* THE PROBLEM *
Would you print the records as they stand, down to the last character?

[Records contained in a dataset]

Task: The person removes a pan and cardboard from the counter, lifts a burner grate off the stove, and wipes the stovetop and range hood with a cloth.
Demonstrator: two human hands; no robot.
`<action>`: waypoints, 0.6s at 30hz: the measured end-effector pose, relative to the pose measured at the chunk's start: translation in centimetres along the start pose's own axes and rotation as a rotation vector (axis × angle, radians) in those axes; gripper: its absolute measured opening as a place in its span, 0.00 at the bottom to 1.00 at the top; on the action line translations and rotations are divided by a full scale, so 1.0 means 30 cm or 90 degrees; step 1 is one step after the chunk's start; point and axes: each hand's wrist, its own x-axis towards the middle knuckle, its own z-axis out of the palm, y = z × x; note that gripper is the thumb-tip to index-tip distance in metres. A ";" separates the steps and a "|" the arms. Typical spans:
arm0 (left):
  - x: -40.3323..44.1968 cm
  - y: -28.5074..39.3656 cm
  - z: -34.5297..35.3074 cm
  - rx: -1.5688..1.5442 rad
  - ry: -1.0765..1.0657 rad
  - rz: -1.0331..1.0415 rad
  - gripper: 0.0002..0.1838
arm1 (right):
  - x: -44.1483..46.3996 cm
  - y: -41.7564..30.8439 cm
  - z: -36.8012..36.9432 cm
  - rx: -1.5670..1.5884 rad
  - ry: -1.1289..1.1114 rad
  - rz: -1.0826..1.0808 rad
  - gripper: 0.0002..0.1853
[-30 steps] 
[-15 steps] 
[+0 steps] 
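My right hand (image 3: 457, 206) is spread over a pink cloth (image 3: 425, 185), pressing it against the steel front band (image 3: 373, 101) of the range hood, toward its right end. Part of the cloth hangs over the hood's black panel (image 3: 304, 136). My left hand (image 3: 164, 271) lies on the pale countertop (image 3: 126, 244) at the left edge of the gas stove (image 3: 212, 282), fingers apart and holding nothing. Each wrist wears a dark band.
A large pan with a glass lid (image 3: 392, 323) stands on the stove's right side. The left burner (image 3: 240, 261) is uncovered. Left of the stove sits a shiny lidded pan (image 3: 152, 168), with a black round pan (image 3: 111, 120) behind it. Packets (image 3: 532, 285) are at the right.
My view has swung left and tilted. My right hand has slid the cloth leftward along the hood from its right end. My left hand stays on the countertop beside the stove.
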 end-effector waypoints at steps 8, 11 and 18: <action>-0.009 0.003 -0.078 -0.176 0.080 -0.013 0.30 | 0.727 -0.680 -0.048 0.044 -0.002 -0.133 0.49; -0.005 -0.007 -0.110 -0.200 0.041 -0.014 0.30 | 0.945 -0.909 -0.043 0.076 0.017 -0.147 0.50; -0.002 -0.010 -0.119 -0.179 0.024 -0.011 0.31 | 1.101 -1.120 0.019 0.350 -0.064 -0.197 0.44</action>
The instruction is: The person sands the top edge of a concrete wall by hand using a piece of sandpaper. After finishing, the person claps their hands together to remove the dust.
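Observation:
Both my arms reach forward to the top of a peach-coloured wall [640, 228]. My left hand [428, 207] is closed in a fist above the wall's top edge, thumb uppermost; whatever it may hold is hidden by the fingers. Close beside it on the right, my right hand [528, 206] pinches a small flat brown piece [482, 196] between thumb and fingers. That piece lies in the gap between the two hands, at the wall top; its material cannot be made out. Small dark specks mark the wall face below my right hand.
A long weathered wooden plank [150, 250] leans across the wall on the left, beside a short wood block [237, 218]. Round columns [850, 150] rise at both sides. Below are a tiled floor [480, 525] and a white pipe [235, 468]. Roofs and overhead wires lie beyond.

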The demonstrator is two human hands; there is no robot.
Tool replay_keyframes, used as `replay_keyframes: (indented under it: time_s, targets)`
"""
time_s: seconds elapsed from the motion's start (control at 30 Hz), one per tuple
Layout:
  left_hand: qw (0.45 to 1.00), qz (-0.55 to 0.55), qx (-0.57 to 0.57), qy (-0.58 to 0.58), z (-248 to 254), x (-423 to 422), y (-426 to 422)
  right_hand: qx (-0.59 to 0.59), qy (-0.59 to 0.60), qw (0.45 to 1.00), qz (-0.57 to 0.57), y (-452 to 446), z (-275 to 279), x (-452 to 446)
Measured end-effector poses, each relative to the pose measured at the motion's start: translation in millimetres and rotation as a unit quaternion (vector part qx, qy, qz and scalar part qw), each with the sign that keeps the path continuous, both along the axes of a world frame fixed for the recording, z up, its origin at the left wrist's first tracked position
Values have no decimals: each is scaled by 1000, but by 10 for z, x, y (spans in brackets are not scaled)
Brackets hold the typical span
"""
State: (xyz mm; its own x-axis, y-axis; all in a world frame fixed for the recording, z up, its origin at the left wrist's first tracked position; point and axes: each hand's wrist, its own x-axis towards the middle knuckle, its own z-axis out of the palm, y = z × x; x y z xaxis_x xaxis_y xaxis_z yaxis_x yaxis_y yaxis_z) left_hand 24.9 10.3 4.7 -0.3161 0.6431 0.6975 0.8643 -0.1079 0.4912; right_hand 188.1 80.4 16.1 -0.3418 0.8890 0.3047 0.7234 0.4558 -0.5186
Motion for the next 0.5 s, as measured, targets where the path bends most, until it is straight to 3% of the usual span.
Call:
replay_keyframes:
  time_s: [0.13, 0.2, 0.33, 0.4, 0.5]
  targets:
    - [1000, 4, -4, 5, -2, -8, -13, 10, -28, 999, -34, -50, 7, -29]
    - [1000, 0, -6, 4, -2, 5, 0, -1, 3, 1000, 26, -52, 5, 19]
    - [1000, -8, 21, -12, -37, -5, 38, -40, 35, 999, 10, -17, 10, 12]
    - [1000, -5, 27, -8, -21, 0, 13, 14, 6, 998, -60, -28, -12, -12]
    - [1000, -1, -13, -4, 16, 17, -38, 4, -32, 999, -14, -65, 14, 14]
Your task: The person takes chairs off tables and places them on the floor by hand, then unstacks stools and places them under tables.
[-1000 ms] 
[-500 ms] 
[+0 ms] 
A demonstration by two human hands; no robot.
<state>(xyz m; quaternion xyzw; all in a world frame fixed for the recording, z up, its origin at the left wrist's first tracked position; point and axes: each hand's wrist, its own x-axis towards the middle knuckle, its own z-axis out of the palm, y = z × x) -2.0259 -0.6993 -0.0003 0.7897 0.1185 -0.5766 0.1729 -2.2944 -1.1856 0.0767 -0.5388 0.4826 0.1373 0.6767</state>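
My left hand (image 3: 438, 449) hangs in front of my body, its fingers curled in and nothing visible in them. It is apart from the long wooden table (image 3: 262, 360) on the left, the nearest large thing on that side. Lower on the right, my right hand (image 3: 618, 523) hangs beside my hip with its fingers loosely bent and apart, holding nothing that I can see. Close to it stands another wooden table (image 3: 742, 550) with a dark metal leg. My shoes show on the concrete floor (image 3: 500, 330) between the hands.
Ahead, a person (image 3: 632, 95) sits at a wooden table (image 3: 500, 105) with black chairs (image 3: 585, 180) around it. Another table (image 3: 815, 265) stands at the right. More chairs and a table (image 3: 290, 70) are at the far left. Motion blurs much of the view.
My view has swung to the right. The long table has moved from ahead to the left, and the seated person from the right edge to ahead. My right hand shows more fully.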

* EXERCISE OUTPUT *
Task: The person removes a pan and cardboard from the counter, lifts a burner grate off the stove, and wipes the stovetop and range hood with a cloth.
Demonstrator: two human hands; no robot.
`<action>`: waypoints, 0.6s at 30hz: the measured end-effector pose, relative to the pose measured at the chunk's start: translation in centimetres along the start pose's own axes and rotation as a rotation vector (axis × angle, radians) in those axes; gripper: its absolute measured opening as a place in its span, 0.00 at the bottom to 1.00 at the top; on the action line translations and rotations are divided by a full scale, so 1.0 means 30 cm or 90 degrees; step 1 is one step after the chunk's start; point and axes: each hand's wrist, its own x-axis towards the middle knuckle, its own z-axis out of the palm, y = z × x; note that gripper is the thumb-tip to index-tip distance in metres. A ";" separates the steps and a "|" the arms. Typical spans:
arm0 (left):
  - x: -40.3323..44.1968 cm
  - y: -28.5074..39.3656 cm
  - z: -34.5297..35.3074 cm
  - rx: -1.5688..1.5442 rad
  - ry: -1.0765..1.0657 rad
  - rz: -1.0331..1.0415 rad
  - gripper: 0.0002..0.1838
arm1 (right):
  - x: -44.1483..46.3996 cm
  - y: -41.7564..30.8439 cm
  - z: -36.8012..36.9432 cm
  - rx: -1.5670..1.5884 rad
  - ry: -1.1289..1.1114 rad
  - rz: -1.0826..1.0808 rad
  - gripper: 0.0002..0.1853
[-30 steps] 
[-15 steps] 
[+0 steps] 
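My right hand (image 3: 457, 206) is spread over a pink cloth (image 3: 425, 185), pressing it against the steel front band (image 3: 373, 101) of the range hood, toward its right end. Part of the cloth hangs over the hood's black panel (image 3: 304, 136). My left hand (image 3: 164, 271) lies on the pale countertop (image 3: 126, 244) at the left edge of the gas stove (image 3: 212, 282), fingers apart and holding nothing. Each wrist wears a dark band.
A large pan with a glass lid (image 3: 392, 323) stands on the stove's right side. The left burner (image 3: 240, 261) is uncovered. Left of the stove sits a shiny lidded pan (image 3: 152, 168), with a black round pan (image 3: 111, 120) behind it. Packets (image 3: 532, 285) are at the right.
My view has swung left and tilted. My right hand has slid the cloth leftward along the hood from its right end. My left hand stays on the countertop beside the stove.
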 end-effector waypoints at steps 8, 11 and 18: <action>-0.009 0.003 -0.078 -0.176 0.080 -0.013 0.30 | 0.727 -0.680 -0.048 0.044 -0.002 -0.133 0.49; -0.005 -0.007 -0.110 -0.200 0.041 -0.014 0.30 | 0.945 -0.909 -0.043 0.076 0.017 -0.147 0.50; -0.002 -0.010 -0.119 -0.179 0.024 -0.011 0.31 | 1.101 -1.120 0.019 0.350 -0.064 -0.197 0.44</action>
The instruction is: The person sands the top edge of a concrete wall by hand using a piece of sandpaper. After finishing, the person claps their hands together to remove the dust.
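Observation:
Both my arms reach forward to the top of a peach-coloured wall [640, 228]. My left hand [428, 207] is closed in a fist above the wall's top edge, thumb uppermost; whatever it may hold is hidden by the fingers. Close beside it on the right, my right hand [528, 206] pinches a small flat brown piece [482, 196] between thumb and fingers. That piece lies in the gap between the two hands, at the wall top; its material cannot be made out. Small dark specks mark the wall face below my right hand.
A long weathered wooden plank [150, 250] leans across the wall on the left, beside a short wood block [237, 218]. Round columns [850, 150] rise at both sides. Below are a tiled floor [480, 525] and a white pipe [235, 468]. Roofs and overhead wires lie beyond.
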
The demonstrator is two human hands; there is no robot.
Tool replay_keyframes, used as `replay_keyframes: (indented under it: time_s, targets)`
"""
time_s: seconds elapsed from the motion's start (control at 30 Hz), one per tuple
Layout:
  left_hand: qw (0.45 to 1.00), qz (-0.55 to 0.55), qx (-0.57 to 0.57), qy (-0.58 to 0.58), z (-248 to 254), x (-423 to 422), y (-426 to 422)
  right_hand: qx (-0.59 to 0.59), qy (-0.59 to 0.60), qw (0.45 to 1.00), qz (-0.57 to 0.57), y (-452 to 446), z (-275 to 279), x (-452 to 446)
Measured end-effector poses, each relative to the pose measured at the motion's start: translation in millimetres and rotation as a unit quaternion (vector part qx, qy, qz and scalar part qw), each with the sign that keeps the path continuous, both along the axes of a world frame fixed for the recording, z up, its origin at the left wrist's first tracked position
Values have no decimals: each is scaled by 1000, but by 10 for z, x, y (spans in brackets are not scaled)
Brackets hold the typical span
"""
State: (xyz mm; its own x-axis, y-axis; all in a world frame fixed for the recording, z up, its origin at the left wrist's first tracked position; point and axes: each hand's wrist, its own x-axis towards the middle knuckle, its own z-axis out of the palm, y = z × x; x y z xaxis_x xaxis_y xaxis_z yaxis_x yaxis_y yaxis_z) left_hand 24.9 10.3 4.7 -0.3161 0.6431 0.6975 0.8643 -0.1079 0.4912; right_hand 188.1 80.4 16.1 -0.3418 0.8890 0.3047 0.7234 0.4558 -0.5186
Motion for the next 0.5 s, as measured, targets where the path bends most, until it is straight to 3% of the usual span.
Call:
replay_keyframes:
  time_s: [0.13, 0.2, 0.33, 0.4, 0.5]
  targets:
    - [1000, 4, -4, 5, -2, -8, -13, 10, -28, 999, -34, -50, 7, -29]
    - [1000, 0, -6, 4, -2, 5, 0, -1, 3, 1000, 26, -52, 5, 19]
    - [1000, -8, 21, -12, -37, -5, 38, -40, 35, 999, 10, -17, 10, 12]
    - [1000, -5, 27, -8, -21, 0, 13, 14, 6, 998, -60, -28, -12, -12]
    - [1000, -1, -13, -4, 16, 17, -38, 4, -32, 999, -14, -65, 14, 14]
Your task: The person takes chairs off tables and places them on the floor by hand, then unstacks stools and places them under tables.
[-1000 ms] 
[-500 ms] 
[+0 ms] 
A demonstration by two human hands; no robot.
<state>(xyz m; quaternion xyzw; all in a world frame fixed for the recording, z up, its origin at the left wrist's first tracked position; point and axes: each hand's wrist, its own x-axis towards the middle knuckle, its own z-axis out of the palm, y = z × x) -2.0259 -0.6993 -0.0003 0.7897 0.1185 -0.5766 0.1729 -2.2944 -1.1856 0.0767 -0.5388 0.4826 0.1373 0.6767</state>
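My left hand (image 3: 438, 449) hangs in front of my body, its fingers curled in and nothing visible in them. It is apart from the long wooden table (image 3: 262, 360) on the left, the nearest large thing on that side. Lower on the right, my right hand (image 3: 618, 523) hangs beside my hip with its fingers loosely bent and apart, holding nothing that I can see. Close to it stands another wooden table (image 3: 742, 550) with a dark metal leg. My shoes show on the concrete floor (image 3: 500, 330) between the hands.
Ahead, a person (image 3: 632, 95) sits at a wooden table (image 3: 500, 105) with black chairs (image 3: 585, 180) around it. Another table (image 3: 815, 265) stands at the right. More chairs and a table (image 3: 290, 70) are at the far left. Motion blurs much of the view.
My view has swung to the right. The long table has moved from ahead to the left, and the seated person from the right edge to ahead. My right hand shows more fully.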

No more output is expected for this exercise.